Y así, mientras quien más quien menos se percataba de que las horas pasar dejaba, nadie se percató de que Antonio Manuel tras hacer su ronda en minutos, en el mismo sitio se paraba, nunca un poco más allá. Una mano en el árbol, sobre la escoba la otra y no miraba hacia atrás, ni a derecha ni a su izquierda, sino siempre hacia adelante hacia el ventanal gigante del instituto local. Y a través de él veía, dando clases día tras día, a la bella Genoveva; su delicado cuerpo, su cabello largo y suelto y unos brazos por los que gustoso abrazar se dejaría. Y deja libre su mente, vuela alto sin control a un lugar lejano, perdido en el infinito, en el mar de los posibles, donde solo hay un tú y yo, donde él la enamora, viven juntos y felices y se hartan de comer perdices hasta el final de los tiempos o hasta que llega el recreo, que con su timbre estridente, le devuelve al presente, un lugar mucho peor.
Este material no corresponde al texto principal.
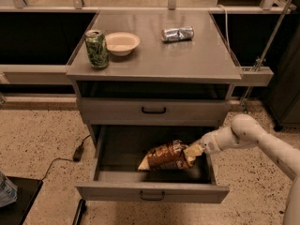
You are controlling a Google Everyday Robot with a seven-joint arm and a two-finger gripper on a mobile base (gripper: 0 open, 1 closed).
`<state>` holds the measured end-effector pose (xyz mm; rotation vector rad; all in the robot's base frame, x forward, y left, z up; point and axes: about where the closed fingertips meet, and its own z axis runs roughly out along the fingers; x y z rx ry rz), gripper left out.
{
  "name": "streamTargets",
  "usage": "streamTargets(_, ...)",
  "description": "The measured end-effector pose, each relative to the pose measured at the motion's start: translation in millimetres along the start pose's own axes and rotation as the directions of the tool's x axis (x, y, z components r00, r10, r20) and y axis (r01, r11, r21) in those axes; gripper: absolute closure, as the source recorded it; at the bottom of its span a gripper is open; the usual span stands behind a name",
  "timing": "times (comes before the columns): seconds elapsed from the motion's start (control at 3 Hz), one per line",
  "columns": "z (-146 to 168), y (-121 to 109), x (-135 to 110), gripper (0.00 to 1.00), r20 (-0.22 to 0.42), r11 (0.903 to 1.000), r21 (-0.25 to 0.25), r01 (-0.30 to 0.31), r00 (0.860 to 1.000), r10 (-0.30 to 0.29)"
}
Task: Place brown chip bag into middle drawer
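Observation:
The brown chip bag (166,157), dark brown with a tan-yellow end, lies tilted inside the open middle drawer (152,191), its right end raised. My gripper (196,150) reaches into the drawer from the right on a white arm and is shut on the bag's tan right end. The bag's left end rests on the drawer floor. The drawer is pulled fully out, and its thin dark handle shows on the front.
Above it is a closed grey drawer front (153,110) with a black handle. On the cabinet top stand a green can (96,48), a cream bowl (122,43) and a crushed silver can (177,33). A black cable (77,153) lies on the floor at left.

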<state>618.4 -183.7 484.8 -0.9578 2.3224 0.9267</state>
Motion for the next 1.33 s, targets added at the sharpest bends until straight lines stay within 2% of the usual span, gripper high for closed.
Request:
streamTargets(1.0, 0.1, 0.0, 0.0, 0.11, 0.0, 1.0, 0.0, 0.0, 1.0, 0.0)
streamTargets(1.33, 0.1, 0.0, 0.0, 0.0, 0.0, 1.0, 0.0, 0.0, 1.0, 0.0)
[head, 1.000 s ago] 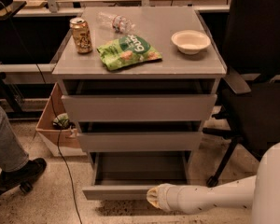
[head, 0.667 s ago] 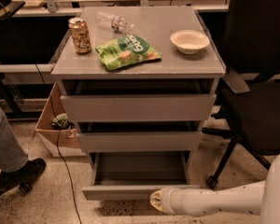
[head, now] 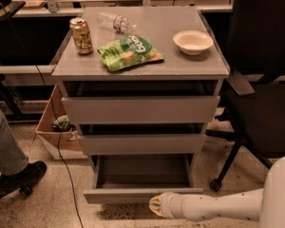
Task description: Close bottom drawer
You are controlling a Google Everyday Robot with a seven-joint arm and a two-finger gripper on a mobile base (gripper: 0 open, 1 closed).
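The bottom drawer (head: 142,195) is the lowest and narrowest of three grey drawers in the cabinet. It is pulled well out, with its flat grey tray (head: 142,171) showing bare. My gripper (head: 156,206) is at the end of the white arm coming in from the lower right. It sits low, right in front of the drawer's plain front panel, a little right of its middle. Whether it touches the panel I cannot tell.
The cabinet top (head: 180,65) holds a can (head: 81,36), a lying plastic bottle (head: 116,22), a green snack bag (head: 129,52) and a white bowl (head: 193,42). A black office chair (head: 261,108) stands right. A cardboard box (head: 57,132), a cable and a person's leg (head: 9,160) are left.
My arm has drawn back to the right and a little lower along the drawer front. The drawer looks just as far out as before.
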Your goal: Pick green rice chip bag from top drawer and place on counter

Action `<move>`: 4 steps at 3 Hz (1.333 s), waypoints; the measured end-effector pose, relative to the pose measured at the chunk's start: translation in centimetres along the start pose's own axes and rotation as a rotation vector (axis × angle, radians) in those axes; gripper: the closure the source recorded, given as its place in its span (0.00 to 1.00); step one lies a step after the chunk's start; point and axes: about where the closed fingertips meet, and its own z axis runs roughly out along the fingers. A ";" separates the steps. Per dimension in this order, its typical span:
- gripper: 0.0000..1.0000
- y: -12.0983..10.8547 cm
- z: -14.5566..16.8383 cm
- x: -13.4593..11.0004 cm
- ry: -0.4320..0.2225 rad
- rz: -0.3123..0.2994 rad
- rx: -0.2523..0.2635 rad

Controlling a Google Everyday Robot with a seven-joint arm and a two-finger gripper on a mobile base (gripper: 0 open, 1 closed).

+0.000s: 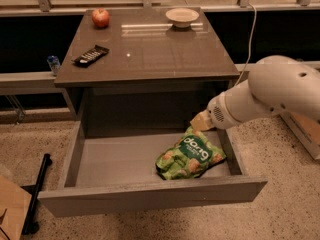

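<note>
The green rice chip bag (191,156) hangs tilted in the right half of the open top drawer (115,160), its white lettering facing me and its lower edge near the drawer floor. My gripper (199,123) sits at the bag's top corner, at the end of the white arm reaching in from the right. It is shut on that corner, and the wrist hides most of the fingers. Above the drawer lies the glossy grey-brown counter (150,49).
On the counter are a red apple (100,17) at the back left, a white bowl (182,16) at the back and a black remote (90,55) on the left. A small blue bottle (53,64) stands on the ledge to the left. A cardboard box (302,129) sits behind the arm.
</note>
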 end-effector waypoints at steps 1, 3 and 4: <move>0.82 0.7 -1.7 -2.1 -0.044 -0.038 -0.050; 0.35 1.9 1.8 -2.0 0.022 -0.040 -0.136; 0.04 3.2 6.2 0.0 0.122 -0.032 -0.181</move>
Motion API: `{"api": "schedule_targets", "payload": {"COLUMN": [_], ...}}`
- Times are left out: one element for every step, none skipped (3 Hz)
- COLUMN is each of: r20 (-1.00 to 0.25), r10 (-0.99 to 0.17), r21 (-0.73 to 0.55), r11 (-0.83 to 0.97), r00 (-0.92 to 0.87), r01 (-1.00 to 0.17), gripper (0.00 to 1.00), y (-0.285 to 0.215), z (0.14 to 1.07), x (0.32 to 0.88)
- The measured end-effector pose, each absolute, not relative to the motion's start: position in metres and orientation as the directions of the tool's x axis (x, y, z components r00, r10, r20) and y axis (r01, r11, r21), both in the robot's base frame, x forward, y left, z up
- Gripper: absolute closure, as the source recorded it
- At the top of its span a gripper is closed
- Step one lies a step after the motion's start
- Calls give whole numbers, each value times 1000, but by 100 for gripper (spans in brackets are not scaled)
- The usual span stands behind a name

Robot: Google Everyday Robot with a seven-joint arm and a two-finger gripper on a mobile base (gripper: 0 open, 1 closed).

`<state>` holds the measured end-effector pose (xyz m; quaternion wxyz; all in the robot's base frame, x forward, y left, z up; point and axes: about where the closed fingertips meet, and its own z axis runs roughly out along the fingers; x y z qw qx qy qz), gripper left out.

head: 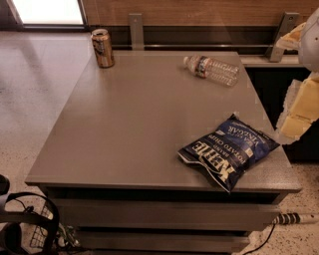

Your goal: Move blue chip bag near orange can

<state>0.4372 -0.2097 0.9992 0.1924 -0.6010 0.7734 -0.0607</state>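
1. Camera view, worktop (124, 129): a flat rectangular slab, matte grey-brown and smooth, with squared edges. Stepped lower tiers of the same finish sit beneath it.
2. Blue chip bag (228, 152): crinkled, glossy navy foil with large white lettering that reads upside down from this side. It lies flat at the near right corner of the worktop, with one corner reaching the front edge.
3. Orange can (102, 48): a small upright cylinder of coppery orange-brown metal with a silver top rim. It stands at the far left corner, well apart from the bag and diagonally across the worktop.
4. Water bottle (212, 68): clear ribbed plastic with a label band. It lies on its side near the far edge, right of centre.
5. Arm: it enters at the right frame edge. A white rounded casing sits above, with pale cream-yellow blocky segments below, angled down and to the left.
6. Pincer (295, 122): it hangs at the right edge of the worktop, just beside the bag's far right corner. Whether it touches the bag, and whether it is wide or narrow, cannot be told.
7. Surroundings: a speckled polished floor (30, 99), a wood-panel wall (199, 10) and black cables (30, 224) at lower left.
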Motion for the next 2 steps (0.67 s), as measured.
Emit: {"api": "schedule_targets", "payload": {"r20": [-225, -154], "r10": [-953, -972], "r21": [-325, -264], "r11": [270, 214], "r00": [-204, -178], "r01": [-906, -940], "gripper": [0, 0], "y": [-210, -196], "z": [999, 969], "x": [437, 442]}}
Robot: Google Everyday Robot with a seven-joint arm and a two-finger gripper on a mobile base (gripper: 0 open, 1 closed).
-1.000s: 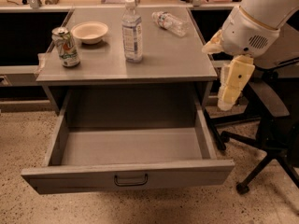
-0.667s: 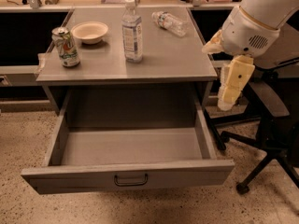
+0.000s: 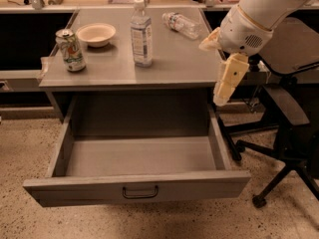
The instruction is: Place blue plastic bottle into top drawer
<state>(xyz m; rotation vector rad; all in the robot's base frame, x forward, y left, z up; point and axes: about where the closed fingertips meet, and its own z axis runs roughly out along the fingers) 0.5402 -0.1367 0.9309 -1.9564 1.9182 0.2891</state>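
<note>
While my one gripper point(image 3: 220, 97) hung beside the right edge of the table point(image 3: 174, 59), opening state undeterminable, one blue plastic bottle point(image 3: 141, 34) stood upright on it above one extended top drawer point(image 3: 139, 156).

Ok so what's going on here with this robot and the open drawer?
A one-armed robot is meant to put the water bottle into the drawer, which is pulled open. The bottle stands upright on the table, with a soda can and a bowl on one side and a smaller bottle lying flat on the other. The robot's hand hangs off the table's side by the office chair, apart from the bottle, so the pickup has not begun.
</note>
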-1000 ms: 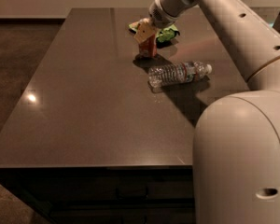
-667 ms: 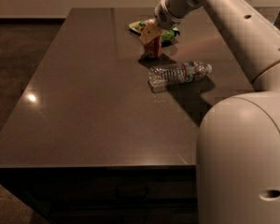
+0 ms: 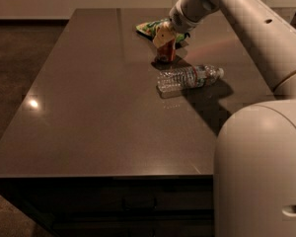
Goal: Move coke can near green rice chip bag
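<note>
In the camera view the gripper [image 3: 164, 38] is at the far side of the dark table [image 3: 93, 117], at the end of the pale arm [image 3: 232, 6] that reaches in from the upper right. Its cream fingers [image 3: 160, 33] are closed in around the upper part of the coke can [image 3: 166, 54], pinching it from the sides and hiding its silver top. The can is upright between the jaws, with only its red lower body showing below the fingertips. Its base is at the tabletop or just above it, and I cannot tell whether it touches. A dark shadow lies at its foot. The green rice chip bag [image 3: 149, 27] lies flat just behind the can and the gripper, toward the far edge. Its green and yellow print shows to the left of the fingers, and a little green shows again to their right. The can is very close in front of the bag. A clear plastic water bottle [image 3: 186, 77] lies on its side just in front of the can, cap pointing right, apart from the gripper. The robot's rounded body [image 3: 261, 172] fills the lower right corner.
</note>
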Controlling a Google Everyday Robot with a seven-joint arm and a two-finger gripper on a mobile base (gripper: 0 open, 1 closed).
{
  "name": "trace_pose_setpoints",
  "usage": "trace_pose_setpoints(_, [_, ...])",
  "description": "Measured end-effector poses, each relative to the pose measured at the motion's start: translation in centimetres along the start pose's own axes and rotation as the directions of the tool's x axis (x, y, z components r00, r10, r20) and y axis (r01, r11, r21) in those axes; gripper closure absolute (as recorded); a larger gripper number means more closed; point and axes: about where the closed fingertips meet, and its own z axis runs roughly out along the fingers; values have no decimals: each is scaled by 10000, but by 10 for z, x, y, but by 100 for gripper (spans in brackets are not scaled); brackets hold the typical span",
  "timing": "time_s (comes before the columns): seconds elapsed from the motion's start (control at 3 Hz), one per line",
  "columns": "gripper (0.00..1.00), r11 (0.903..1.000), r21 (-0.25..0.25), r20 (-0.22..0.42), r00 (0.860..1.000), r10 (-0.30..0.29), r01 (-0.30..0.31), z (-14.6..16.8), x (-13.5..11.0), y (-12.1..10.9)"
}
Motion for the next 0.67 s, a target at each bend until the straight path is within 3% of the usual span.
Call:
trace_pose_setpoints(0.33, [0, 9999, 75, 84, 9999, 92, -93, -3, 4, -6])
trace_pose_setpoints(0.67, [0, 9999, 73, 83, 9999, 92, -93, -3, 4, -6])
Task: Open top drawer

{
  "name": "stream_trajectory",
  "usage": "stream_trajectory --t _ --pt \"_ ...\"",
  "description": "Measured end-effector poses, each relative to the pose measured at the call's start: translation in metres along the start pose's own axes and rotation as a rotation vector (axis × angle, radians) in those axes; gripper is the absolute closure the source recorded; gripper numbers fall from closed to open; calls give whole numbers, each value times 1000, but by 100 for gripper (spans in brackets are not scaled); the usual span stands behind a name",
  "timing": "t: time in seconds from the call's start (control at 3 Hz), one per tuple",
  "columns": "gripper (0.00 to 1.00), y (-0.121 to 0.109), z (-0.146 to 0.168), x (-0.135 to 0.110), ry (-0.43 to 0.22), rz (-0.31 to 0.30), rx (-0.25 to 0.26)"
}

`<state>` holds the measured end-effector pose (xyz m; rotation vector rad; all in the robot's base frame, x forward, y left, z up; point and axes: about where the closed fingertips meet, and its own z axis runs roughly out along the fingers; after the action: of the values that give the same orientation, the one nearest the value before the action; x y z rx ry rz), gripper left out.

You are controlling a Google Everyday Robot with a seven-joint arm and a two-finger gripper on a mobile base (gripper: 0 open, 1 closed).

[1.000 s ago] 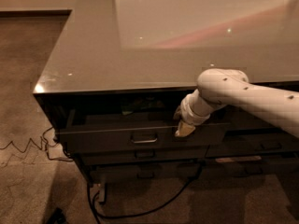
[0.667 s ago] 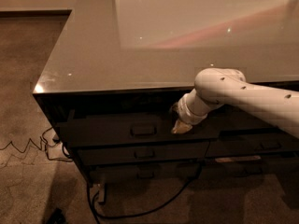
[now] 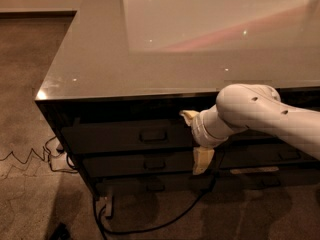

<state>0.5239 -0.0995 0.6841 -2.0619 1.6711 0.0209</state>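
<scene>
Top drawer [image 3: 120, 136] looks pushed in, inside not visible. Gripper [image 3: 196, 139] at 3 o'clock of its handle [image 3: 153, 135] w/ fingers [image 3: 202, 161] spread wide, holding nothing I can see.

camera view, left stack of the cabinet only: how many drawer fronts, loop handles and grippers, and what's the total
drawer fronts: 3 (top drawer, two lower drawers under it)
loop handles: 3, one centred on each front
gripper: 1, open, at the stack's right edge, right of the top drawer's handle
total: 7
</scene>
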Motion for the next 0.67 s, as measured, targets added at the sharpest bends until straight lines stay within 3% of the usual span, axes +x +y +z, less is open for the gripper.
stream_trajectory --t 0.67 --pt "0 3 47 11 -11 35 -45"
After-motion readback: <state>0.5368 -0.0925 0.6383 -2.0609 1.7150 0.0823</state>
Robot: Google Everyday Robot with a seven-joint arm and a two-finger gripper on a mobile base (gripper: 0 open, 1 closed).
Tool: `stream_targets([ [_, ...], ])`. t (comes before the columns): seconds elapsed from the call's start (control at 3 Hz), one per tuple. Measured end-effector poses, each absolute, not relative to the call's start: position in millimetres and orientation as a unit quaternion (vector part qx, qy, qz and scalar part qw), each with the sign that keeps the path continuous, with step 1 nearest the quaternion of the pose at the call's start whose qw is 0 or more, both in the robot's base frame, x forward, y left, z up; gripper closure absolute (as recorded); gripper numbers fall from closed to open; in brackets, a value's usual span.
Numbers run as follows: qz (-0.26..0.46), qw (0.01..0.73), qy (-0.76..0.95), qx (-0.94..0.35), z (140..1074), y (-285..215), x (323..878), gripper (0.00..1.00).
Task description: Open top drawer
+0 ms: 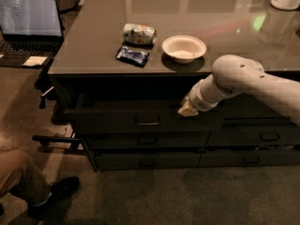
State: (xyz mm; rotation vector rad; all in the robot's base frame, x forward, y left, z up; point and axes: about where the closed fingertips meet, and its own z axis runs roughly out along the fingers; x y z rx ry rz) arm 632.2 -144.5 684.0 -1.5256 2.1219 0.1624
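Observation:
The top drawer (117, 122) is a wide dark grey front under the counter edge, with a small bar handle (147, 120) at its centre. It stands pulled out a little, its front ahead of the drawers below. My gripper (187, 109) is at the drawer's upper edge, to the right of the handle, on the end of the white arm (234, 78) that reaches in from the right. The gripper's tip lies against or just behind the top of the drawer front. I cannot tell which.
On the counter (93, 60) lie a can (138, 33), a blue packet (132, 56) and a white bowl (183, 48). Shallower drawers (145, 140) sit below. A laptop (29, 18) is at the left. A person's leg and shoe (33, 191) are at lower left.

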Motion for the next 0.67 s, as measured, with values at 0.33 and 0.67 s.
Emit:
stream_targets([
  [0.33,0.064,0.251,0.777,-0.574,691.4,-150.7,614.0,0.35],
  [0.67,0.072,0.242,0.765,-0.592,696.5,-152.1,603.5,0.12],
])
Pues al fin y al cabo solo es un pobre currante sin ningún mérito importante y ella es un sol radiante, inaccesible y brillante, incluso para el sobrino del alcalde.

En el siguiente corrillo se decide su destino. Algo colmó un vaso que la mayoría veía medio vacío. En cualquier caso una llamada anónima fue realizada al ayuntamiento. El asunto se demoró por unas cuantas semanas hasta que finalmente ocurrió. La señora Amparo fue ingresada en una residencia de la capital donde podrían atender su demencia y con ella se fue su hija, Genoveva, la bella maestra de escuela.

Pero Antonio Manuel continúa, día tras día, mirando con tristeza al infinito, pensando en lo que pudo hacer y no supo, en lo que pudo ser y no ocurrió, mientras unos le llaman vago y muchos otros, pensador.